Study Endpoints

The ASPREE Clinical Trial primary endpoint was a composite endpoint of death from any cause or incident dementia or persistent physical disability. Secondary endpoints included cancer, cardiovascular events (specifically hospitalisation for heart failure, myocardial infarction (MI) and stroke), death from any cause, dementia, depression, major hemorrhage (including clinically significant bleeding events and hemorrhagic strokes), mild cognitive impairment and physical disability. To facilitate streamlined adjudication, these endpoints were operationally divided into the following component endpoints:

  • Cancer
  • Clinically significant bleeding
  • Death (from any cause)
  • Dementia
  • Depression
  • Hospitalisation for heart failure
  • Mild cognitive impairment
  • Myocardial infarction
  • Physical disability
  • Stroke

The definitions for each of these endpoints is included below.

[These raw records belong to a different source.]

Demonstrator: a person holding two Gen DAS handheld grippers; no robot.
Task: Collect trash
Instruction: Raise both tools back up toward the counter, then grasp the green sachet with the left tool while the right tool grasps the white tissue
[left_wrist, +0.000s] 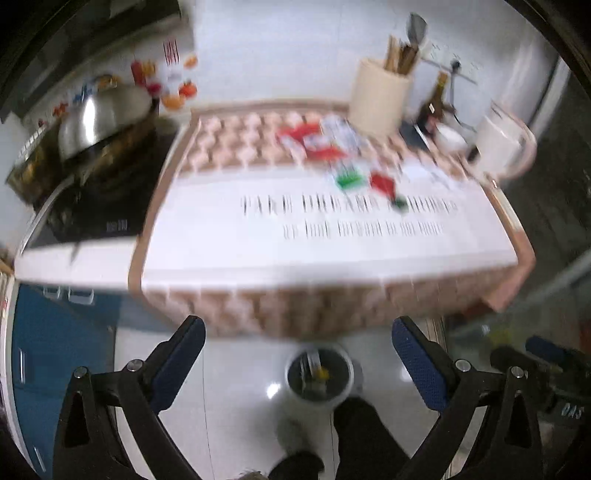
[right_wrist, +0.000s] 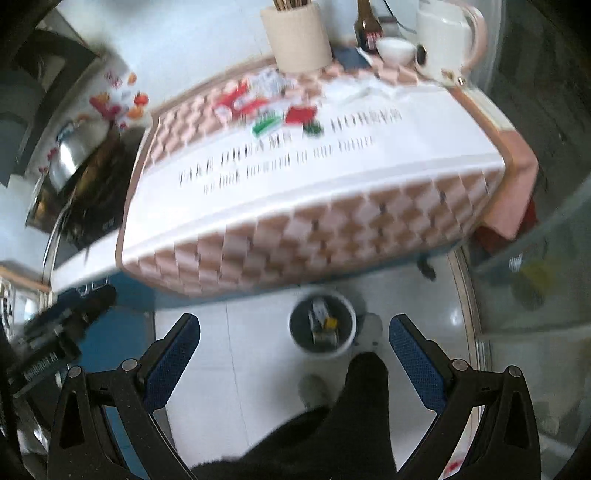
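I am standing in a home kitchen: a steel wok lid (left_wrist: 99, 118) sits over a black cooktop (left_wrist: 110, 206) on my left, and the cloth-covered bench (left_wrist: 332, 240) carries a utensil crock (left_wrist: 380, 98), a dark sauce bottle (left_wrist: 436, 99) and a white kettle (left_wrist: 502, 142) against a tiled wall (left_wrist: 280, 48), with blue cabinets (left_wrist: 51, 354) underneath.

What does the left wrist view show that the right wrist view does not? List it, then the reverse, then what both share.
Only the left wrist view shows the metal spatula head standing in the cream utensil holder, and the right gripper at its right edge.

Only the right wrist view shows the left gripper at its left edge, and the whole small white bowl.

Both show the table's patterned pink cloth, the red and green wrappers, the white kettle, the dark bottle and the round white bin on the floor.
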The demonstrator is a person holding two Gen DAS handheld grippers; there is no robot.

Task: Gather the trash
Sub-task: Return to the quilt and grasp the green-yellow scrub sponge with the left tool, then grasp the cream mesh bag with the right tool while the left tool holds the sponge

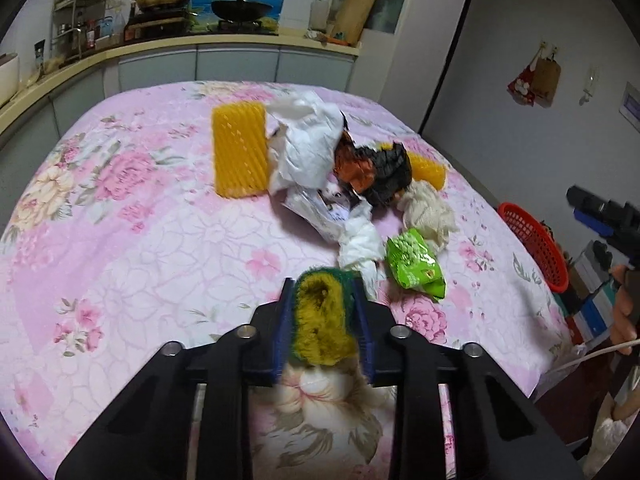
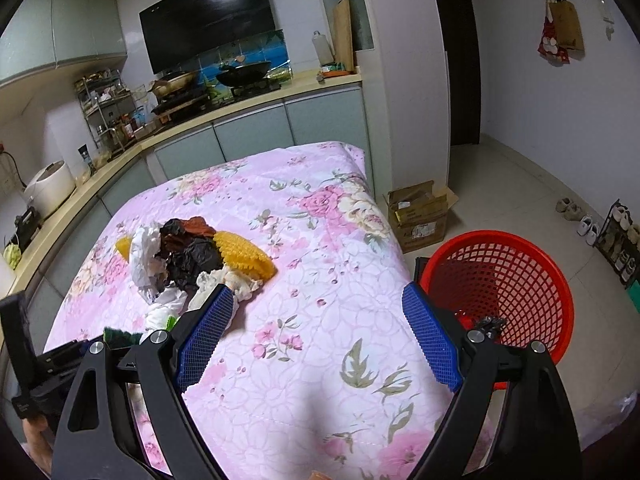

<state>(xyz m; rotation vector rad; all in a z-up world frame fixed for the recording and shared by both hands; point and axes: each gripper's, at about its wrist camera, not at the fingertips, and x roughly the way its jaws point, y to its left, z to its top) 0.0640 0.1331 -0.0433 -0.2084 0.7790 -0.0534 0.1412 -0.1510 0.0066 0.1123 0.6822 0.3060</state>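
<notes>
Two tools in our hands. Our left tool (image 1: pixel 323 300) pinches a yellow-and-green scrub sponge (image 1: pixel 323 318) between its blue pads (image 1: pixel 281 336), held above the tabletop (image 1: pixel 120 240), which wears a pink floral cloth. Our right tool (image 2: pixel 318 338) stands spread wide, nothing between its blue pads (image 2: pixel 204 336), over the near right part of the same cloth.

Just ahead of the left tool lies a green snack packet (image 1: pixel 416 264), touching a twisted white tissue (image 1: pixel 360 246). Beyond these sits the main trash heap: a cream rag (image 1: pixel 428 212), a black-and-orange wrapper (image 1: pixel 376 170), crumpled white paper (image 1: pixel 308 140), and a printed white bag (image 1: pixel 320 208) partly under them. One yellow ridged foam sleeve (image 1: pixel 240 150) lies against the heap's left side; a second yellow foam sleeve (image 1: pixel 430 170) pokes out on the right, half hidden by the wrapper.

From the right wrist view, a red mesh basket (image 2: pixel 532 264) stands on the floor just beside the tabletop's right edge, with something small and dark in it, too unclear to name. A cardboard box (image 2: pixel 420 212) sits on the floor behind the basket.

Kitchen counter (image 2: pixel 248 104) runs along the back, carrying a wok (image 2: pixel 244 72) on the stove.
</notes>
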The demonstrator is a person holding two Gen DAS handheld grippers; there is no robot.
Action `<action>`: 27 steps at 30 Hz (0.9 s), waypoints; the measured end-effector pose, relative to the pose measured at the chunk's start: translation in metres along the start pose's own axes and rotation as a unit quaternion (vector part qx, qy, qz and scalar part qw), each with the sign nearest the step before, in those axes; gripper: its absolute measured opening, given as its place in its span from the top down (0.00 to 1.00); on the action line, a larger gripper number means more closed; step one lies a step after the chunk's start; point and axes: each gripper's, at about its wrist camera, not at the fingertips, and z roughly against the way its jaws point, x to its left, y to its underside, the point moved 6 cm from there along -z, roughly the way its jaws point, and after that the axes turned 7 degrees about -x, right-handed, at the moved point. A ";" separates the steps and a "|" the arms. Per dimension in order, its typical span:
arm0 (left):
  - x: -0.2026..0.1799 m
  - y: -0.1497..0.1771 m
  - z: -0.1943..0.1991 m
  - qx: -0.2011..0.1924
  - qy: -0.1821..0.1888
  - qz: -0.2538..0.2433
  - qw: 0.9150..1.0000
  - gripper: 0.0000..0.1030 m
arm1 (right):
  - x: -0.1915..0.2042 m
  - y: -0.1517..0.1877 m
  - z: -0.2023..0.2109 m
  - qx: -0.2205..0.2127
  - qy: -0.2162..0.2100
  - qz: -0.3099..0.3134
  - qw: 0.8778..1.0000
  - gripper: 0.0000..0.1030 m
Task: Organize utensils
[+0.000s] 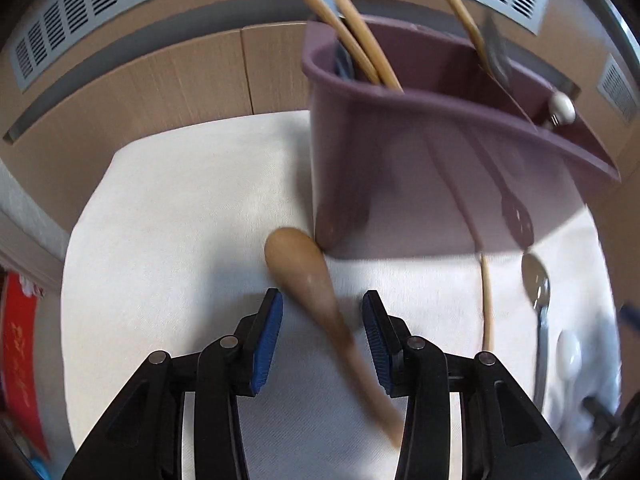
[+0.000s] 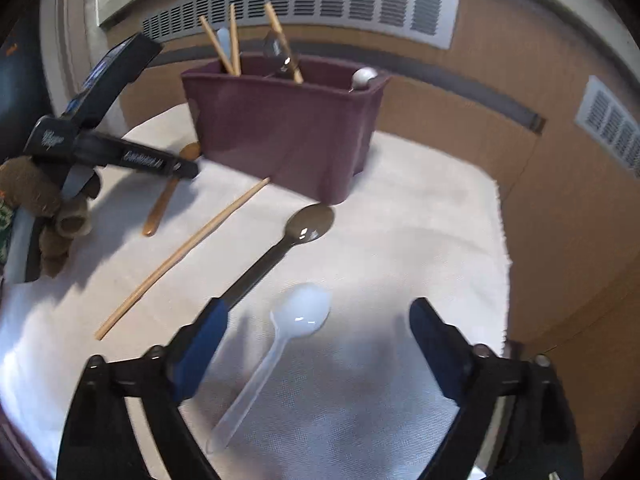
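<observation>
Plainly, the left tool could go wrong first: its jaws stand partly open astride the wooden spoon, which lies slantwise between the blue pads, so a close here may catch the neck crookedly and pivot the spoon, or nudge its bowl into the purple caddy just ahead. The right tool stands wide open over the white plastic spoon; its left finger overlaps the handle of the dark spoon alongside, so a descent may pinch both or drag the cloth on the worktop. A loose chopstick lies further to its left. Both tools tilt steeply downward toward the cloth, neither pressing on anything. Chopsticks and spoons already stand in the caddy.
</observation>
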 end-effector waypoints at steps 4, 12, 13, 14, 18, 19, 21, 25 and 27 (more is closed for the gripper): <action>-0.003 0.017 0.015 -0.008 -0.007 -0.048 0.999 0.58 | -0.006 0.001 -0.010 0.033 0.032 -0.046 0.998 0.11; 0.018 0.041 0.038 0.007 -0.005 -0.065 0.998 0.58 | 0.001 0.007 -0.038 0.088 0.017 -0.101 0.991 0.52; 0.023 0.040 0.040 0.008 0.001 -0.053 0.999 0.57 | 0.003 0.005 -0.037 0.085 0.019 -0.096 0.992 0.61; 0.028 0.038 0.041 0.010 0.007 -0.041 0.999 0.53 | 0.006 0.005 -0.036 0.083 0.014 -0.089 0.992 0.69; 0.041 0.022 0.034 0.013 0.031 0.015 0.999 0.48 | 0.016 0.002 -0.026 0.064 0.003 -0.060 0.996 0.69; 0.038 0.019 0.033 0.015 0.035 0.020 0.999 0.48 | 0.018 0.000 -0.023 0.058 0.006 -0.054 0.997 0.69; 0.034 0.012 0.020 0.028 0.038 0.024 0.999 0.48 | 0.018 -0.003 -0.014 0.047 0.002 -0.052 0.998 0.69; 0.032 0.001 -0.006 0.052 0.027 0.032 0.998 0.48 | 0.014 -0.009 -0.001 0.033 0.007 -0.050 0.998 0.68; 0.031 -0.002 -0.010 0.050 0.018 0.036 0.998 0.48 | 0.010 -0.011 0.002 0.029 0.007 -0.052 0.998 0.68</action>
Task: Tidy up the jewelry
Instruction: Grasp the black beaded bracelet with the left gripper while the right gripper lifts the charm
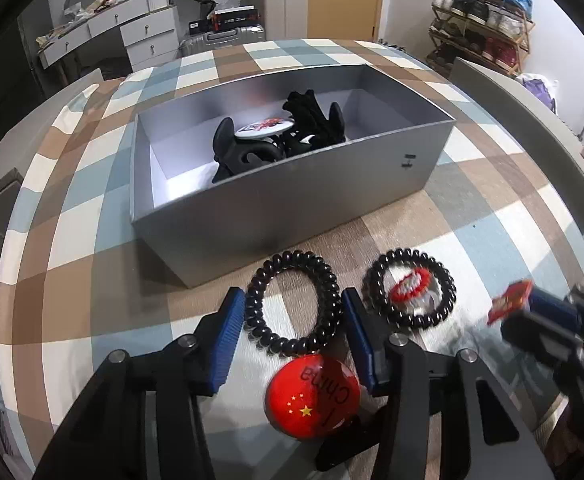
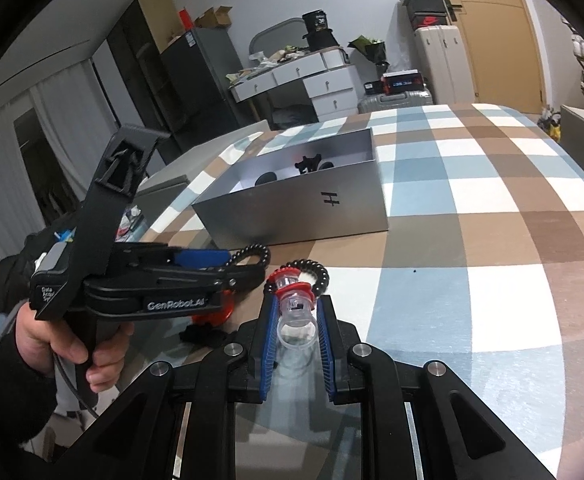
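A checked cloth [image 1: 92, 280] covers the table. The silver box [image 1: 292, 200] holds black clips [image 1: 311, 120]. The left gripper [image 1: 292, 320] is spread wide around a black coil band [image 1: 260, 320], near a red badge [image 1: 311, 396]. The right gripper [image 2: 296, 336] pinches a clear piece with a red ring [image 2: 295, 308].

The box [image 1: 292, 204] has a smooth, matt silver-grey finish, like coated card. The tablecloth [image 1: 491, 240] looks like woven checked cloth, though glare at 6 o'clock suggests a clear glossy cover. Both spiral hair ties [image 1: 292, 304] are glossy black plastic. The round red badge [image 1: 311, 396] shines glossily. The gripper pads [image 1: 228, 340] are ribbed matt blue.
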`<action>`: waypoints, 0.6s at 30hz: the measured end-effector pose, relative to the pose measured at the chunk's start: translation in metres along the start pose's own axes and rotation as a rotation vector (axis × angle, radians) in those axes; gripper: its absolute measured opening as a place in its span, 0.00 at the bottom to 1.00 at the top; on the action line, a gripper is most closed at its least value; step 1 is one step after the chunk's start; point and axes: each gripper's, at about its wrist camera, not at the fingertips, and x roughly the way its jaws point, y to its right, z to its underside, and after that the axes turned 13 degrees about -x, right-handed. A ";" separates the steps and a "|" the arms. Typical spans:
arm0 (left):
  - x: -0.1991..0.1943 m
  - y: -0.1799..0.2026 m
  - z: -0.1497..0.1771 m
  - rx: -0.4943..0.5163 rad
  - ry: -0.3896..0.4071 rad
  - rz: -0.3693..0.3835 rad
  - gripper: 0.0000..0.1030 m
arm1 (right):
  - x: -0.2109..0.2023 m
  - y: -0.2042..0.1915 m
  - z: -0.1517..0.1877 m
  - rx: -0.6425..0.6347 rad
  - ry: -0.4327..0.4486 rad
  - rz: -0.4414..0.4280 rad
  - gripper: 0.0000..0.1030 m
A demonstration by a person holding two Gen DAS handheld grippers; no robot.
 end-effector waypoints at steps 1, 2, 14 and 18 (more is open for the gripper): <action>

Note: Mild Cognitive Impairment (MCI) was listed in the ASPREE protocol as an endpoint, and there was subclassification into amnestic MCI and non-amnestic MCI as part of the National Institute of Aging-Alzheimer’s Association sub-study (completed in December 2020). However, the definition used in the ASPREE Clinical Trial does not align with MCI as commonly used in the literature. As such, it is not recommended to use in publications and has not been included as an ASPREE endpoint.

Cancer

Cancer was defined as incident non-metastatic cancer (not present prior to randomisation), incident metastatic cancer, metastasis from pre-existing cancer (cancer present prior to randomisation), or incident blood cancer. Histopathological confirmation of cancers was required unless clear evidence of metastasis was present on imaging, or there was strong clinical evidence of metastasis. Specific decision rules developed for cancer adjudication during the ASPREE Clinical Trial continued in ASPREE-XT, as follows:

  • Presentation of incident cancer without evidence of metastasis will be adjudicated as non-metastatic cancer.
  • Presentation of local (local or regional) nodal disease will not be considered metastatic disease, whilst distant nodal disease represents metastatic disease.
  • Presentation of metastasis without a prior diagnosis of the primary cancer will be adjudicated as incident metastatic cancer.
  • Presentation of metastasis within three months of the primary diagnosis will be adjudicated as incident metastatic cancer i.e. will represent one ASPREE cancer endpoint.
  • Presentation of primary diagnosis of cancer with metastasis greater than three months later will be adjudicated as one incident non-metastatic cancer followed by one metastatic cancer.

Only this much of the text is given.